Examine the material below. Gather every line in which the string "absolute" appears.

···

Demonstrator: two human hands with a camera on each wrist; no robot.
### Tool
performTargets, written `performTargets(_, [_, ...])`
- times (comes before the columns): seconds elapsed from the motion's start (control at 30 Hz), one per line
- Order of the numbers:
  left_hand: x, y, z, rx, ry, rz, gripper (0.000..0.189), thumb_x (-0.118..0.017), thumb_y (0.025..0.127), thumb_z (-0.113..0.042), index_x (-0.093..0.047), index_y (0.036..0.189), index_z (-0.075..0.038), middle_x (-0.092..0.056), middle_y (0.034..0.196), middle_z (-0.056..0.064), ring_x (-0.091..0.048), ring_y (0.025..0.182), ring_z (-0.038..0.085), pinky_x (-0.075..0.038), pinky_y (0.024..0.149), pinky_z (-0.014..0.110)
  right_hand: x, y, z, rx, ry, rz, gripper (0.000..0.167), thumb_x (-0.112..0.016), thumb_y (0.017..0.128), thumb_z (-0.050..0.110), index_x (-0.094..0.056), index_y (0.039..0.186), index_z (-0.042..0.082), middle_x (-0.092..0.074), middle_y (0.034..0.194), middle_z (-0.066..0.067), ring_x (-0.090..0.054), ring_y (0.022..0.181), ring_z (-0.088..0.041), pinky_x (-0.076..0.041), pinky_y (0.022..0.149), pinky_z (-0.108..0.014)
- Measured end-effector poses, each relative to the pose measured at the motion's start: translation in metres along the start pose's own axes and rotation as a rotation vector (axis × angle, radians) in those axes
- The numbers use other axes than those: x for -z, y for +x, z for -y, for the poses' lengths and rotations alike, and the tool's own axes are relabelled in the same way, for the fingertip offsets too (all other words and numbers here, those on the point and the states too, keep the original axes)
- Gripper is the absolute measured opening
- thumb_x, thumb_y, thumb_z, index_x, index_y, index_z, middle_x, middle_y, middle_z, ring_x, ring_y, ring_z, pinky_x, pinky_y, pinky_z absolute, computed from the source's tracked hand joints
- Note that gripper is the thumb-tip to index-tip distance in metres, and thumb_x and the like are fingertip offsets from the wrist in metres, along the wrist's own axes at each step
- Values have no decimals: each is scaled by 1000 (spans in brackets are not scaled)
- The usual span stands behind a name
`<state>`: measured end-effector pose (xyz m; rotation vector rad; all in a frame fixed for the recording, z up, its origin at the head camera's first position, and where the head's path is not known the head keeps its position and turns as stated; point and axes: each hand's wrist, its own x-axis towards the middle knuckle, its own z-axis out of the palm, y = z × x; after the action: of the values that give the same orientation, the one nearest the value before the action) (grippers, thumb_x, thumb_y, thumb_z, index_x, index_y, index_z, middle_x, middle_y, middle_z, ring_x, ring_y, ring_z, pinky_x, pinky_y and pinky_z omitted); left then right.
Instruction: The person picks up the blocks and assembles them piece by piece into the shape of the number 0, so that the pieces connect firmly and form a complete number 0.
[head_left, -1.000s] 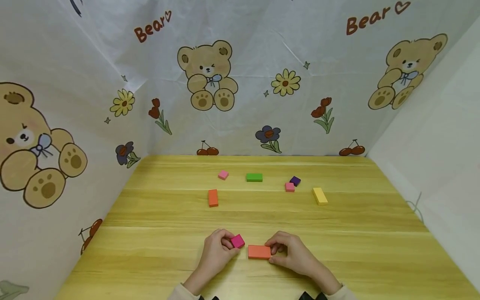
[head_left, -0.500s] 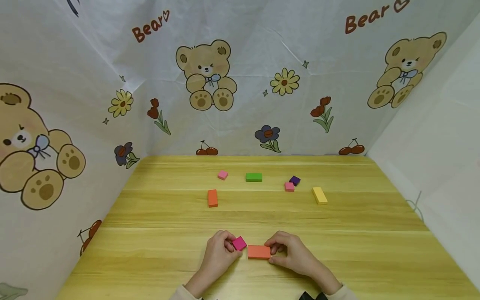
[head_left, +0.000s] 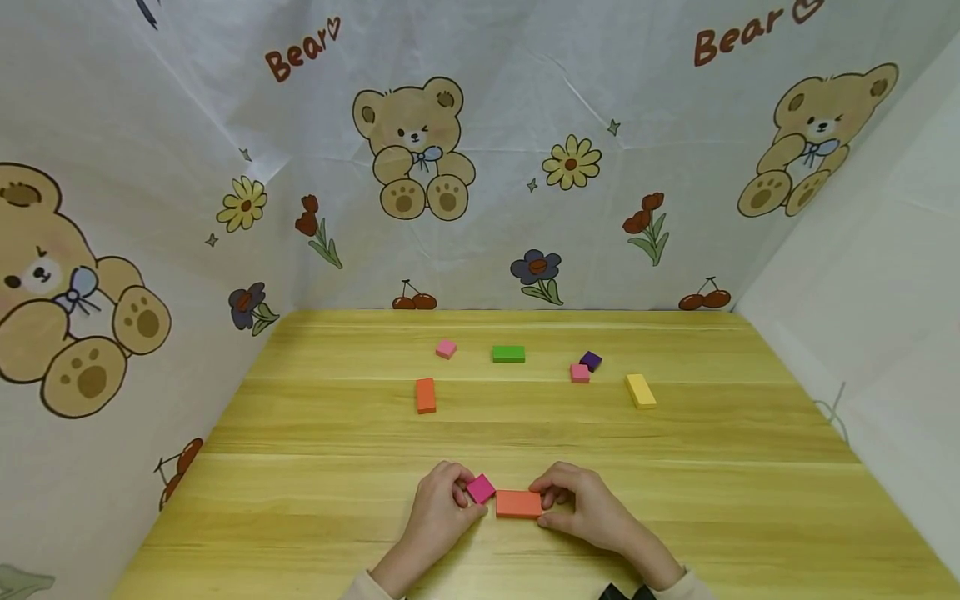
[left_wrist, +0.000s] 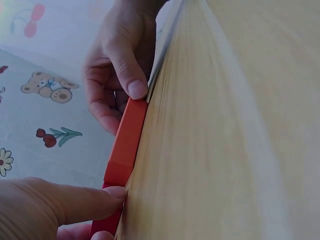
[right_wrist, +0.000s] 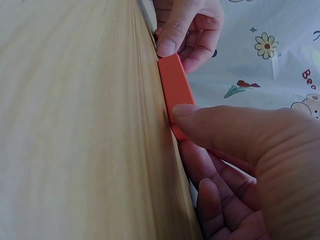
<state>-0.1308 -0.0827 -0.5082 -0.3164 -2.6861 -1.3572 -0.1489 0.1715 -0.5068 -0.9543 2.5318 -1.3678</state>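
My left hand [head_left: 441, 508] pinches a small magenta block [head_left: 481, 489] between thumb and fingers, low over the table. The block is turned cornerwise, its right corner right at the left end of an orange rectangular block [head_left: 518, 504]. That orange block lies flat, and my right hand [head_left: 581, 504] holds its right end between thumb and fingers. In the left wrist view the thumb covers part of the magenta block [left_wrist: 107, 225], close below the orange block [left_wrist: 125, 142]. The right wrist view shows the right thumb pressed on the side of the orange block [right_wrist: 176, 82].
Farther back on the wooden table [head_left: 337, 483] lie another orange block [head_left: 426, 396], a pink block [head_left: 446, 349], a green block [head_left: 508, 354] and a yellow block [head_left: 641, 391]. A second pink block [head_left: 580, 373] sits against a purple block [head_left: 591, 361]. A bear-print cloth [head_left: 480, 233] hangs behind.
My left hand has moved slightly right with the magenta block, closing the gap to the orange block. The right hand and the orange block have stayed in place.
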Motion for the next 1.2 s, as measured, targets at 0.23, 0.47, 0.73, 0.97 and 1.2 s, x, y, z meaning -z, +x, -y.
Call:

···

■ Written reply
- Gripper is the absolute measured opening
- thumb_x, thumb_y, thumb_z, index_x, index_y, index_z, middle_x, middle_y, middle_z, ring_x, ring_y, ring_z, pinky_x, pinky_y, pinky_z absolute, computed from the source's tracked hand joints

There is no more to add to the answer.